[Digikam-devel] GPU Implementation of image processing algorithms

kunal ghosh kunal.t2 at gmail.com
Sun Apr 18 03:16:57 BST 2010


Thanks for the reply Aditya,
comments in-lined,

If you wish to use GPGPU, OpenCL is the right choice over CUDA. CUDA's API
> is not only proprietary, it also is specifically for nVidia hardware. OpenCL
> is good in this sense. If you have an nVidia card, it seems that OpenCL will
> internally use CUDA, therefore OpenCL will work on all users' computers.
>

 That is my opinion too.

However, I'm not sure, but there seems to be a small problem with adoption
> : http://www.khronos.org/opencl/adopters/
> There are some weird conditions regarding publishable usage that I'm not
> entirely sure about - it seems that you must gain some sort of approval and
> pass some tests before you are allowed to say that you used OpenCL in
> digiKam. If one doesn't want to publish his/her code, but keep it for
> personal/closed usage, then you don't have to pay royalty.
> Please correct me if I'm wrong, since this seems free as in speech/usage,
> but not free as in beer - there are some royalty issues if you don't pass
> the conformance tests.
>

Actually, there is a small interpretation error, the conditions regarding
publishable usage is only for the adopters (ie. NVIDIA or ATI etc
http://www.khronos.org/members/conformant/ ) who come up with OpenCL
compliant drivers / API implementation. As mentioned in the link "main
adopters page <http://www.khronos.org/adopters>" we as implementers should
not have any problems. (Quoting from the site:
http://www.khronos.org/adopters)

"*  Implementers - for no cost or license fees you may:*

   - *Create and deliver a product using the publicly released
   specifications and technologies*
   - *But you may *not* claim that it is "compliant" unless they enter and
   pass conformance testing*
   - *And if the product is a software or hardware engine, you may not
   advertise it using the Khronos API technology logos or trademarks*    "

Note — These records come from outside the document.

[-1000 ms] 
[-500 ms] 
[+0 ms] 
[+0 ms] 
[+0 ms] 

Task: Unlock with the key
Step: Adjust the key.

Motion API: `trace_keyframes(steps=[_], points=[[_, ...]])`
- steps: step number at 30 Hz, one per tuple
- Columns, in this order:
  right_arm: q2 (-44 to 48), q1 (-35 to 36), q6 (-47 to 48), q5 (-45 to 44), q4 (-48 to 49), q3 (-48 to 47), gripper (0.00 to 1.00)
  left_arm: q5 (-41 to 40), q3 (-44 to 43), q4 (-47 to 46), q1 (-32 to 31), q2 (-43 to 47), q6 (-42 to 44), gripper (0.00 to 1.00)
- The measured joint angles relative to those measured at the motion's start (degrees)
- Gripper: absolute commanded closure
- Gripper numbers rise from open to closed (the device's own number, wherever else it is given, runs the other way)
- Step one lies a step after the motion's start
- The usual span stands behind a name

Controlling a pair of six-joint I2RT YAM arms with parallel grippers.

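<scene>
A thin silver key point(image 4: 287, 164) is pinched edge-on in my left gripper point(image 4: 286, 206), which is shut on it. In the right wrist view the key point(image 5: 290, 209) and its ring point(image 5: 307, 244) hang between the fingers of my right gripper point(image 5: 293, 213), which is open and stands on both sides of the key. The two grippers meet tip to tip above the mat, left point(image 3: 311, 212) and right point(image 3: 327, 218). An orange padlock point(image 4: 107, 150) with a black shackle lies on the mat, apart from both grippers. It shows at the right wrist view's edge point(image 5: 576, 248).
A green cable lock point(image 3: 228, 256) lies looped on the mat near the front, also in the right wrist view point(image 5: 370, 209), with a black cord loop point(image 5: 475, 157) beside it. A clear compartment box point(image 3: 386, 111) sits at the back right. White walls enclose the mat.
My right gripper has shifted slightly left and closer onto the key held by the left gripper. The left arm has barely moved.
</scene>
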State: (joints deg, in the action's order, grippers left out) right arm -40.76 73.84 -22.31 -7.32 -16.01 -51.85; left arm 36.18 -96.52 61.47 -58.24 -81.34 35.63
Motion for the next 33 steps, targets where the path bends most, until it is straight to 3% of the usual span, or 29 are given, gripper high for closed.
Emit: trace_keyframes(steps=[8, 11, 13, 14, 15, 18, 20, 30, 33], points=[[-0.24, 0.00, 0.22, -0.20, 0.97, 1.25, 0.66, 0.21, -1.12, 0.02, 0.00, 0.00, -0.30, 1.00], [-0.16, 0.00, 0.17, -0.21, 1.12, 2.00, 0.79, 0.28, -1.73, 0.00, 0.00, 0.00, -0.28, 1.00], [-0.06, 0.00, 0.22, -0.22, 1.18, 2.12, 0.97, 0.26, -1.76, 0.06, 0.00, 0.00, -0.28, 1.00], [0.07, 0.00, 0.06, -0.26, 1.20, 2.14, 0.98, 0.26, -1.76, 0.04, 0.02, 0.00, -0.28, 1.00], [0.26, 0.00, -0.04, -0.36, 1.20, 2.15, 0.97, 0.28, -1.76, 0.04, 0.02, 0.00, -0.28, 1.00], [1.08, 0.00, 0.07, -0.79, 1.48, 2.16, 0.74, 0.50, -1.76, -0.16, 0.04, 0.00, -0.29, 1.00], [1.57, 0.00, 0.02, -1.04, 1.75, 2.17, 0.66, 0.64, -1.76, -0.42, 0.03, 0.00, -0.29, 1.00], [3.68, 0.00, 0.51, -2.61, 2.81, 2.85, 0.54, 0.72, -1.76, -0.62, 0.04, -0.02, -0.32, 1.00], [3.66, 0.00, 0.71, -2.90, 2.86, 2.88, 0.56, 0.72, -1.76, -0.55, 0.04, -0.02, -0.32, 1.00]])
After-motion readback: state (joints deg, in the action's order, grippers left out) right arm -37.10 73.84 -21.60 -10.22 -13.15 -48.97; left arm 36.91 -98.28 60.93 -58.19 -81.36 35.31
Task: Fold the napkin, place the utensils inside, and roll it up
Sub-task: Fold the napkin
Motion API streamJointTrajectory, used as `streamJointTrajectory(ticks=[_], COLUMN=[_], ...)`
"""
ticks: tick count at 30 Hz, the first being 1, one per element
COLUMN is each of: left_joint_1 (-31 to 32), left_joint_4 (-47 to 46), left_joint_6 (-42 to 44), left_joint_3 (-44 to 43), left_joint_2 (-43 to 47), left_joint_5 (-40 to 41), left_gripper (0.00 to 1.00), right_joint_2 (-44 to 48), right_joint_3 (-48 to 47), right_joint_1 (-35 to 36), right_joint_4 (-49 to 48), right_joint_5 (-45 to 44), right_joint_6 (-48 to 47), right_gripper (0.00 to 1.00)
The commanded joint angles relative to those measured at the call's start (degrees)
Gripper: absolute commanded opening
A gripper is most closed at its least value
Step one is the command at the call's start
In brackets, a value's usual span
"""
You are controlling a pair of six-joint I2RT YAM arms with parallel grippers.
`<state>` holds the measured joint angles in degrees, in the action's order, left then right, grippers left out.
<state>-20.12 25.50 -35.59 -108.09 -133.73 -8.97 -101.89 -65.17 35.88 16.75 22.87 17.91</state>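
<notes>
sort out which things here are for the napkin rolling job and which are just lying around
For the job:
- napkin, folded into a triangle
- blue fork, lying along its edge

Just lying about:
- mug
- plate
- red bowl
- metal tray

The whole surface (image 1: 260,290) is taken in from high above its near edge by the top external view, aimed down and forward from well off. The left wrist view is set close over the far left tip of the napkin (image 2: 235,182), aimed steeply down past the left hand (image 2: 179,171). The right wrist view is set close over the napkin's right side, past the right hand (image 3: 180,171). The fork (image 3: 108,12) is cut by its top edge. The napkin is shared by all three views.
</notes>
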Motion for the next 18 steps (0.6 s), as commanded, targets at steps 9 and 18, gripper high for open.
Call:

Regarding the second and the third point , that's ok from an OpenSource
project perspective . As it provides us, both the freedoms
of free speech & free beer , but asks us not to publicize it :) (without
conformance testing).


> As a side note - I had a talk with Alex about using EBGM a few days ago,
> and we decided not to use it for the moment. We don't have anything against
> the algorithm, it's just that if only I did it, there won't be enough time
> to implement all the
>

Actually, freely available implementations of EBGM are available (as i had
pointed out , in a reply to Marcel's mail sometime back the implementations
can be found at  http://malic.sourceforge.net/ and also at
http://www.cs.colostate.edu/evalfacerec/algorithms5.html ). Also i would
like to interact with you'll on IRC,on which IRC do you'll (Alex and you)
usually meetup.

IMHO , there would be sufficient time with respect to create the tagging
widget since its quite easy  to write plugins for
digikam.Also the EBGM algorithm will not take more than about a month as the
free implementations already
exist. I would have to use the OpenCL API to modify the necessary portions
of the already existing code.

algorithms and also complete the tagging part within the GSoC period. We
> definitely want to have eigenface and fisherface, despite the limitations -
> the retraining is slow only if there are more than ~400 tagged friends in
> the database, which is a rarity. The main concern is pose variation - for
> that, I plan to link multiple poses of the same person with the same ID. As
> a consequence, the initial accuracy while training shall be less, but after
> some time it would be good enough.
>

As you mentioned , your main concern is pose variation. Fisherface is IMHO (
from my work on face recognition in the past 1 year ) not the right way to
go for the following reasons:

1. Fisherfaces uses the same methodology as eigenfaces ( which is easily
known from a preliminary survey of the subject) and
   doesn't yield satisfactory results in *expression and pose variant*images.

2. Only advantage of fisherface over eigenface is that it makes the
recognition* illumination* *invariant***. But that's not much of a
    problem as in family / group photos that digikam will mostly encounter
photos taken with camera flash and outdoor photographs
    which result in well lit photographs.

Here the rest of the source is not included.